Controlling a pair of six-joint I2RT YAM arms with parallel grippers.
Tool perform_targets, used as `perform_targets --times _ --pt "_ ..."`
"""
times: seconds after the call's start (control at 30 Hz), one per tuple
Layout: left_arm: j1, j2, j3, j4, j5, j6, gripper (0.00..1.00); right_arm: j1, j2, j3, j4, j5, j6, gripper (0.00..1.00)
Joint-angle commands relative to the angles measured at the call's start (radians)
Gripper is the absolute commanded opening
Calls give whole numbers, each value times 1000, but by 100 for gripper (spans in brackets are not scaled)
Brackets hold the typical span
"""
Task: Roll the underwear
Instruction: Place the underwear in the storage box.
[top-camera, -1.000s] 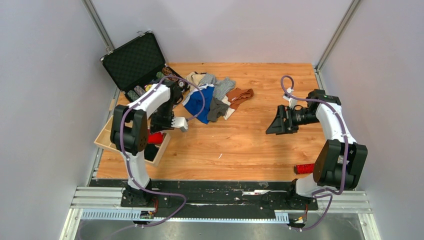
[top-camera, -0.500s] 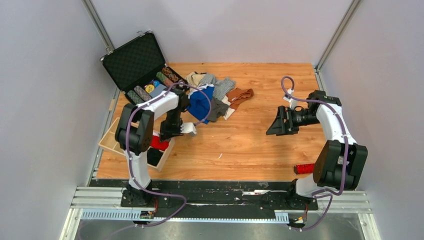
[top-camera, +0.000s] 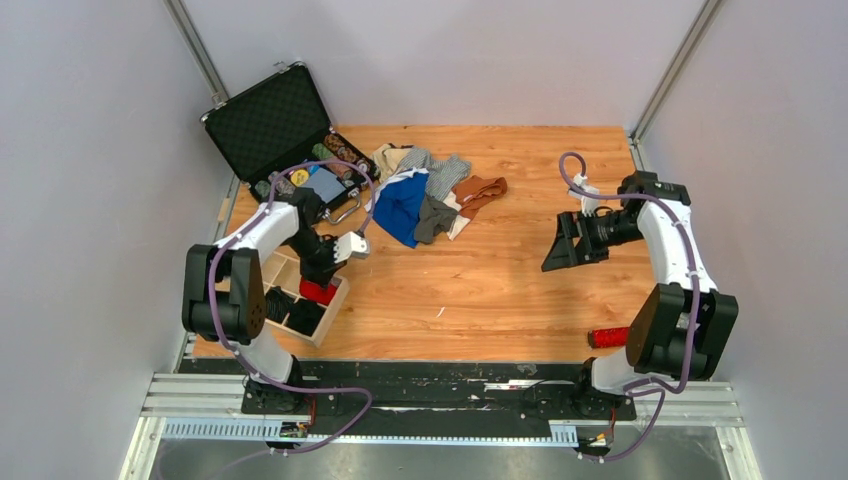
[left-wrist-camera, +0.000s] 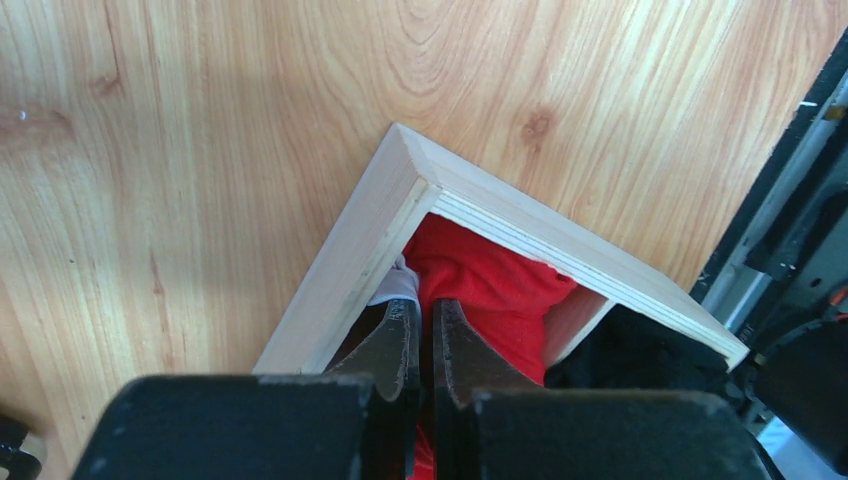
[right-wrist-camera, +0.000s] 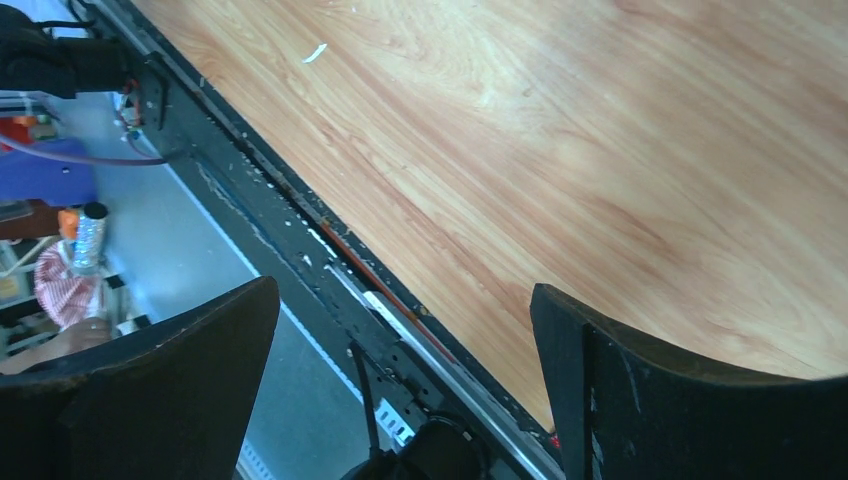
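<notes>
Evidently part-way: the left pincer (left-wrist-camera: 425, 308), jaws shut, noses at a red underwear bundle (left-wrist-camera: 492, 285) in the wooden box (left-wrist-camera: 385, 225), dark pieces (top-camera: 298, 316) lie alongside, yet an unrolled underwear heap (top-camera: 425, 195) lies on the table (top-camera: 480, 290) and the right pincer (right-wrist-camera: 405, 300) hangs wide open, empty.

An open black case (top-camera: 268, 122) stands at the wooden table's (top-camera: 500, 270) far-left corner, with what look like poker chips (top-camera: 338, 149) inside. A compartmented wooden box (top-camera: 331, 299) sits nearer — a red bristly stick (top-camera: 606, 337) lies near-right.
</notes>
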Motion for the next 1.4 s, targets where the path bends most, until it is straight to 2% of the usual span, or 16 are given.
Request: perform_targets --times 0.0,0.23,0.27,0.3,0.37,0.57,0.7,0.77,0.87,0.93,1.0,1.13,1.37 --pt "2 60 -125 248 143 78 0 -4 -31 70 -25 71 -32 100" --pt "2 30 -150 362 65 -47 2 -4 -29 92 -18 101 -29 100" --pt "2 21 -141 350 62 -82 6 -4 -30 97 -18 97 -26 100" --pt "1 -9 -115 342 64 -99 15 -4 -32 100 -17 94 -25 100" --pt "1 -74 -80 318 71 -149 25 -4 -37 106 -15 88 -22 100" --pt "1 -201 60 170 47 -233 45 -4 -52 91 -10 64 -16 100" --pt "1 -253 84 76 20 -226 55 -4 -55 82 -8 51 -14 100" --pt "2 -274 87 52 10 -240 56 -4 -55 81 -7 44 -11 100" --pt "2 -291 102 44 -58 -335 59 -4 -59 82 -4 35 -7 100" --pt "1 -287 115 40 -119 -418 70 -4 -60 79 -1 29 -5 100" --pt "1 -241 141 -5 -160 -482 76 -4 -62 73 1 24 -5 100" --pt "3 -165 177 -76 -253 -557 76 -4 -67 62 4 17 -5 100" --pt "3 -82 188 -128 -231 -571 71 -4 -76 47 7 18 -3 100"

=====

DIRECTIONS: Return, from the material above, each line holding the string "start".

REPLY TO THE TASK:
times: seconds after the call's start (control at 30 Hz), one per tuple
Joint-angle commands relative to the angles measured at the call's start (radians)

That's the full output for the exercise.